YOUR OBJECTIVE -> Without any of their pictures, return all of the records exactly.

Records excerpted from a collection:

────────

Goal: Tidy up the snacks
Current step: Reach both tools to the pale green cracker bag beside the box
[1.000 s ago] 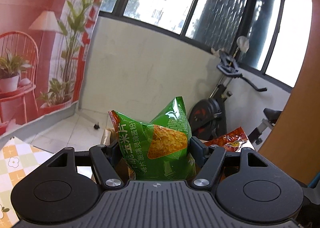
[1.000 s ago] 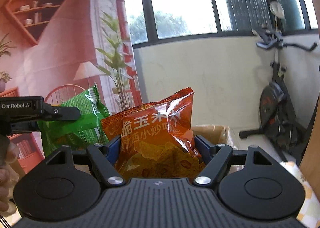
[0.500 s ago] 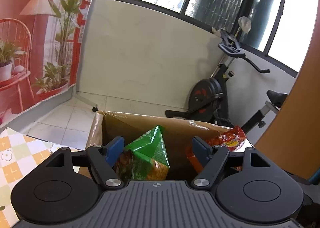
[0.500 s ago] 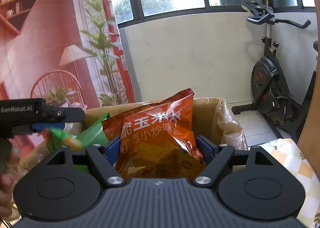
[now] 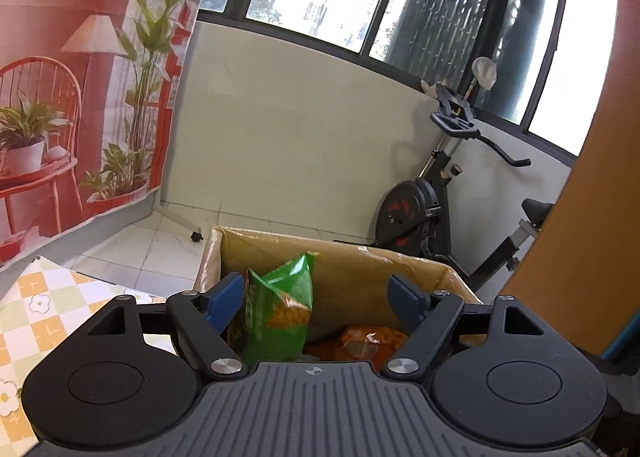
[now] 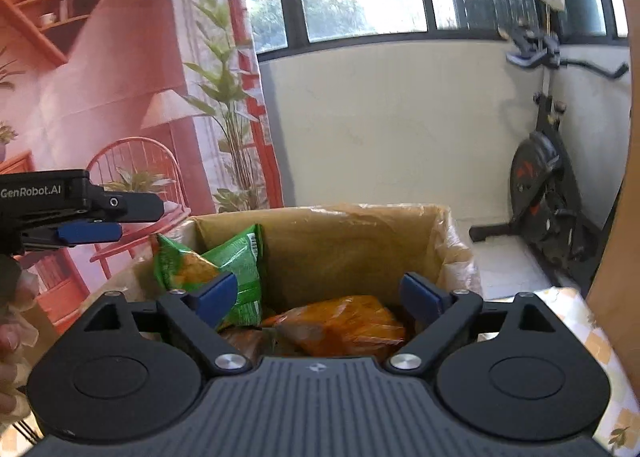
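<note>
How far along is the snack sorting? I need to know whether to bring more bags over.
Done: the green bag and the orange bag both lie in the cardboard box. In hand: nothing; the left gripper and right gripper have just been opening, clear of the bags. Left: no other loose snacks are visible in these views.

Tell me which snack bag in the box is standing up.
The green bag, propped upright at the cardboard box's left side; the orange bag lies flat at the bottom.
</note>
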The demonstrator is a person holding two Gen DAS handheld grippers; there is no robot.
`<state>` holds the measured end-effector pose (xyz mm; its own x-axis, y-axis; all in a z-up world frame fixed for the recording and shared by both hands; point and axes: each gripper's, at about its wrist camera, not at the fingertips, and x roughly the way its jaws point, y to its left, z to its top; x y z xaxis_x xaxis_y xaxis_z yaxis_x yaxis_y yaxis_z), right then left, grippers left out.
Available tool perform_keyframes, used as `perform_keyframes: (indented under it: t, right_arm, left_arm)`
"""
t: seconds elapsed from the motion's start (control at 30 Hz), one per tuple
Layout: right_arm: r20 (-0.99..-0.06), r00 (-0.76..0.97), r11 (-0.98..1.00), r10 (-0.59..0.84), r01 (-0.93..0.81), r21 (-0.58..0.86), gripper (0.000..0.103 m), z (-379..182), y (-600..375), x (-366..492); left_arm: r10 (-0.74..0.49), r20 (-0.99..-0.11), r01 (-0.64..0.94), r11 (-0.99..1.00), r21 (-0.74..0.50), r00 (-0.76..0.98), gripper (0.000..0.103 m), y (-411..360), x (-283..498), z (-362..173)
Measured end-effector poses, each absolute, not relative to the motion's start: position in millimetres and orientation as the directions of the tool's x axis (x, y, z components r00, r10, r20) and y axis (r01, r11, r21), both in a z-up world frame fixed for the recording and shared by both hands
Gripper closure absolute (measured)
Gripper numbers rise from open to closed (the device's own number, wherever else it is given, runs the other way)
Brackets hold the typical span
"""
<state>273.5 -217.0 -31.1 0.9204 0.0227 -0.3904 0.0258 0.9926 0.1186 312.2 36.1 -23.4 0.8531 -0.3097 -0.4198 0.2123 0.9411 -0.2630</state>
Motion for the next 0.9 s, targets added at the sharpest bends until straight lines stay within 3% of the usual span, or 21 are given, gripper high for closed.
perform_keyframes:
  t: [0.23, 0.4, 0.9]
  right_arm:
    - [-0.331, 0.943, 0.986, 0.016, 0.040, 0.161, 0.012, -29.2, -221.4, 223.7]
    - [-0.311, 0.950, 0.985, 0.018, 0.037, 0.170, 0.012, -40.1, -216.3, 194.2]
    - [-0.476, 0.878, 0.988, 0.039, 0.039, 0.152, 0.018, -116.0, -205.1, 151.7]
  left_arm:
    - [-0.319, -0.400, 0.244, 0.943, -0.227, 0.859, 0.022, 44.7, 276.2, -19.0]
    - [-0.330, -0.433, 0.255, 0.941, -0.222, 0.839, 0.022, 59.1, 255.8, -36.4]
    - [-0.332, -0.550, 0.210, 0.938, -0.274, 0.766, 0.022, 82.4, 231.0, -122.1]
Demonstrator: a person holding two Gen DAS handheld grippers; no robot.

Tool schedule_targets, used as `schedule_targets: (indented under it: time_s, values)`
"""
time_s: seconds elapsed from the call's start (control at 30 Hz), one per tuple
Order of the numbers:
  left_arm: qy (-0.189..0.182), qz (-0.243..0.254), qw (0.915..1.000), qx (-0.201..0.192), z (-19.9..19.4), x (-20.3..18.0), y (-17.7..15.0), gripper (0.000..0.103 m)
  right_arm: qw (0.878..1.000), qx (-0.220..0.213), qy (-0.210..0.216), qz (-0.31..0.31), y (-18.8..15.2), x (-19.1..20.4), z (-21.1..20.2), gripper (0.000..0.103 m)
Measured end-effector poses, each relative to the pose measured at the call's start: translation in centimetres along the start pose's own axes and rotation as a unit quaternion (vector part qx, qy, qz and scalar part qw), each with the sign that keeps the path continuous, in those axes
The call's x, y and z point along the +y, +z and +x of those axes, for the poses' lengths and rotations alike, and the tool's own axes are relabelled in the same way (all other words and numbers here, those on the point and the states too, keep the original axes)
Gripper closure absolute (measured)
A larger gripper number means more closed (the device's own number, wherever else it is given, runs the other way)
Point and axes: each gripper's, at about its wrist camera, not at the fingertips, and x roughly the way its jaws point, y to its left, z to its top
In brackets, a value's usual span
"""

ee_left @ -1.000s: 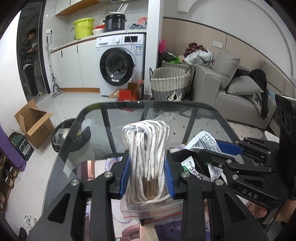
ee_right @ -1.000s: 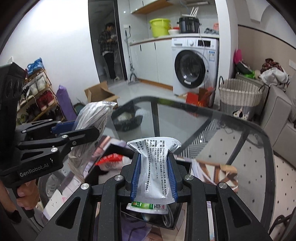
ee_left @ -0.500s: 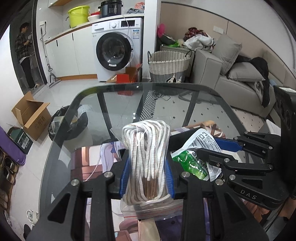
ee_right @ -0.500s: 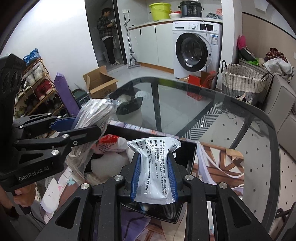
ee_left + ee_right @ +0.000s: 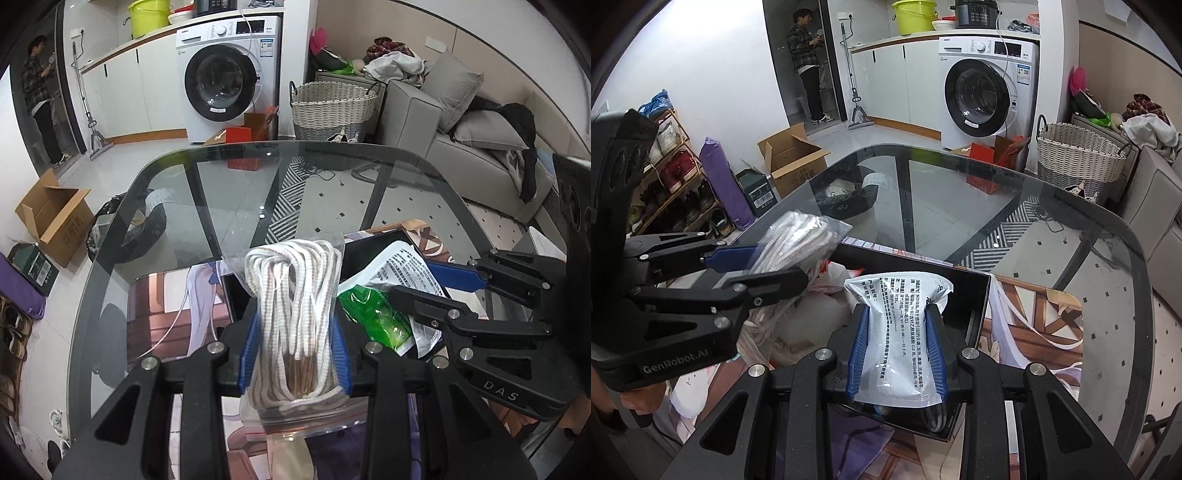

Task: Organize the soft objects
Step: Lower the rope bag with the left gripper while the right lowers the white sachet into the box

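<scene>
Transport is the step in hand, by my reading: both grippers carry a soft item above the black tray point(image 5: 982, 295) on the glass table point(image 5: 1071, 229). The left gripper point(image 5: 293, 347) is clamped on a clear bag of white cord point(image 5: 295, 291); the right gripper point(image 5: 897, 347) is pinched on a white printed pouch point(image 5: 899, 321). Next, each load probably needs lowering into the tray and releasing. The tray already holds pale plastic-wrapped packets point(image 5: 812, 325); I cannot tell what they are.
</scene>
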Motion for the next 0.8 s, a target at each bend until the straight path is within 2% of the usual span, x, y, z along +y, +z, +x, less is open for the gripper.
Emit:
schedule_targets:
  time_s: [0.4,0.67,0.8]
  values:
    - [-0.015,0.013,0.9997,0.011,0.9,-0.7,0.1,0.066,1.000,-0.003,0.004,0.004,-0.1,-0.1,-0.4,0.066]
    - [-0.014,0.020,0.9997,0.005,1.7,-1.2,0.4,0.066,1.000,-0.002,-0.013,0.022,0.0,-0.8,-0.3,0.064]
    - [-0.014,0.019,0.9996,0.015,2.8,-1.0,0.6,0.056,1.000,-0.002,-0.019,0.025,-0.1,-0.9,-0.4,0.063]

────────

ANSWER SECTION ->
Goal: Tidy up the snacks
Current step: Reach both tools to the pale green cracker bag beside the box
[1.000 s ago] 
[1.000 s ago] 
[0.500 s ago] 
[0.500 s ago] 
[now] 
[now] 
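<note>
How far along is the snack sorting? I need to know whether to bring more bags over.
Done: the green bag and the orange bag both lie in the cardboard box. In hand: nothing; the left gripper and right gripper have just been opening, clear of the bags. Left: no other loose snacks are visible in these views.

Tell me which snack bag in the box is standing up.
The green bag, propped upright at the cardboard box's left side; the orange bag lies flat at the bottom.
</note>
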The demonstrator is a person holding two Gen DAS handheld grippers; there is no robot.
`<state>` holds the measured end-effector pose (xyz mm; its own x-axis, y-axis; all in a z-up world frame fixed for the recording and shared by both hands; point and axes: each gripper's, at about its wrist camera, not at the fingertips, and x roughly the way its jaws point, y to its left, z to its top; x y z xaxis_x xaxis_y xaxis_z yaxis_x yaxis_y yaxis_z), right then left, grippers left out.
Available tool perform_keyframes, used as `perform_keyframes: (indented under it: t, right_arm, left_arm)`
"""
t: seconds elapsed from the motion's start (control at 30 Hz), one per tuple
Layout: right_arm: r20 (-0.99..-0.06), r00 (-0.76..0.97), r11 (-0.98..1.00), r10 (-0.59..0.84), r01 (-0.93..0.81), r21 (-0.58..0.86), gripper (0.000..0.103 m), z (-379..182), y (-600..375), x (-366..492); left_arm: r10 (-0.74..0.49), r20 (-0.99..-0.11), r01 (-0.64..0.94), r11 (-0.99..1.00), r21 (-0.74..0.50), r00 (-0.76..0.98), gripper (0.000..0.103 m), y (-411..360), x (-283..498), z (-362..173)
Measured end-effector poses, each absolute, not relative to the motion's start: position in millimetres and orientation as the directions of the tool's x axis (x, y, z components r00, r10, r20) and y axis (r01, r11, r21), both in a z-up world frame fixed for the recording and shared by both hands
Gripper closure absolute (measured)
Gripper numbers rise from open to closed (the device's own number, wherever else it is given, runs the other way)
Brackets hold the typical span
"""
<state>273.5 -217.0 -31.1 0.9204 0.0227 -0.3904 0.0258 0.9926 0.1186 312.2 36.1 -23.4 0.8531 -0.3097 -0.4198 0.2123 0.9411 -0.2630</state>
Motion for the next 0.9 s, targets added at the sharpest bends until straight lines stay within 3% of the usual span, or 21 are given, gripper high for closed.
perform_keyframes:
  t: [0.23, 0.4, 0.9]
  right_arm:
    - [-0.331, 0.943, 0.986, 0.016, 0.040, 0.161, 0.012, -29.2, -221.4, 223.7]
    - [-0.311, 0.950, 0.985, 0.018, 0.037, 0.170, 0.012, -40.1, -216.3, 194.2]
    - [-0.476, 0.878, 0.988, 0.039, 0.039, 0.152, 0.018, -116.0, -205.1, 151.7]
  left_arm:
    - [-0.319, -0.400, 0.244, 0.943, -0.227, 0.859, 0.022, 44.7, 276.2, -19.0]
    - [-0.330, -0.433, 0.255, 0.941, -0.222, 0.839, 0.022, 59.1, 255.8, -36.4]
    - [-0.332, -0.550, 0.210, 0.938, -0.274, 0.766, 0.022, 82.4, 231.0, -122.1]
Demonstrator: a person holding two Gen DAS handheld grippers; no robot.

Tool schedule_targets, used as `schedule_targets: (indented under it: time_s, values)`
"""
time_s: seconds elapsed from the call's start (control at 30 Hz), one per tuple
Order of the numbers:
  left_arm: qy (-0.189..0.182), qz (-0.243..0.254), qw (0.915..1.000), qx (-0.201..0.192), z (-19.9..19.4), x (-20.3..18.0), y (-17.7..15.0), gripper (0.000..0.103 m)
  right_arm: qw (0.878..1.000), qx (-0.220..0.213), qy (-0.210..0.216), qz (-0.31..0.31), y (-18.8..15.2), x (-19.1..20.4), z (-21.1..20.2), gripper (0.000..0.103 m)
Measured end-effector poses, each relative to the pose measured at the call's start: translation in centimetres along the start pose's own axes and rotation as a unit quaternion (vector part qx, qy, qz and scalar part qw), each with the sign that keeps the path continuous, in those axes
The call's x, y and z point along the +y, +z and +x of those axes, for the poses' lengths and rotations alike, and the tool's own axes are relabelled in the same way (all other words and numbers here, those on the point and the states too, keep the original axes)
Gripper closure absolute (measured)
A larger gripper number means more closed (the device's own number, wherever else it is given, runs the other way)
Point and axes: each gripper's, at about its wrist camera, not at the fingertips, and x roughly the way its jaws point, y to its left, z to its top
In brackets, a value's usual span
"""

ee_left @ -1.000s: 
ee_right @ -1.000s: 
ee_left @ -0.500s: 
ee_right @ -0.500s: 
ee_left + ee_right @ +0.000s: 

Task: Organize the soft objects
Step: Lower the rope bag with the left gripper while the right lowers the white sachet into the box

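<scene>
Transport is the step in hand, by my reading: both grippers carry a soft item above the black tray point(image 5: 982, 295) on the glass table point(image 5: 1071, 229). The left gripper point(image 5: 293, 347) is clamped on a clear bag of white cord point(image 5: 295, 291); the right gripper point(image 5: 897, 347) is pinched on a white printed pouch point(image 5: 899, 321). Next, each load probably needs lowering into the tray and releasing. The tray already holds pale plastic-wrapped packets point(image 5: 812, 325); I cannot tell what they are.
</scene>
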Motion for the next 0.8 s, a target at each bend until the straight path is within 2% of the usual span, x, y, z along +y, +z, +x, less is open for the gripper.
Emit:
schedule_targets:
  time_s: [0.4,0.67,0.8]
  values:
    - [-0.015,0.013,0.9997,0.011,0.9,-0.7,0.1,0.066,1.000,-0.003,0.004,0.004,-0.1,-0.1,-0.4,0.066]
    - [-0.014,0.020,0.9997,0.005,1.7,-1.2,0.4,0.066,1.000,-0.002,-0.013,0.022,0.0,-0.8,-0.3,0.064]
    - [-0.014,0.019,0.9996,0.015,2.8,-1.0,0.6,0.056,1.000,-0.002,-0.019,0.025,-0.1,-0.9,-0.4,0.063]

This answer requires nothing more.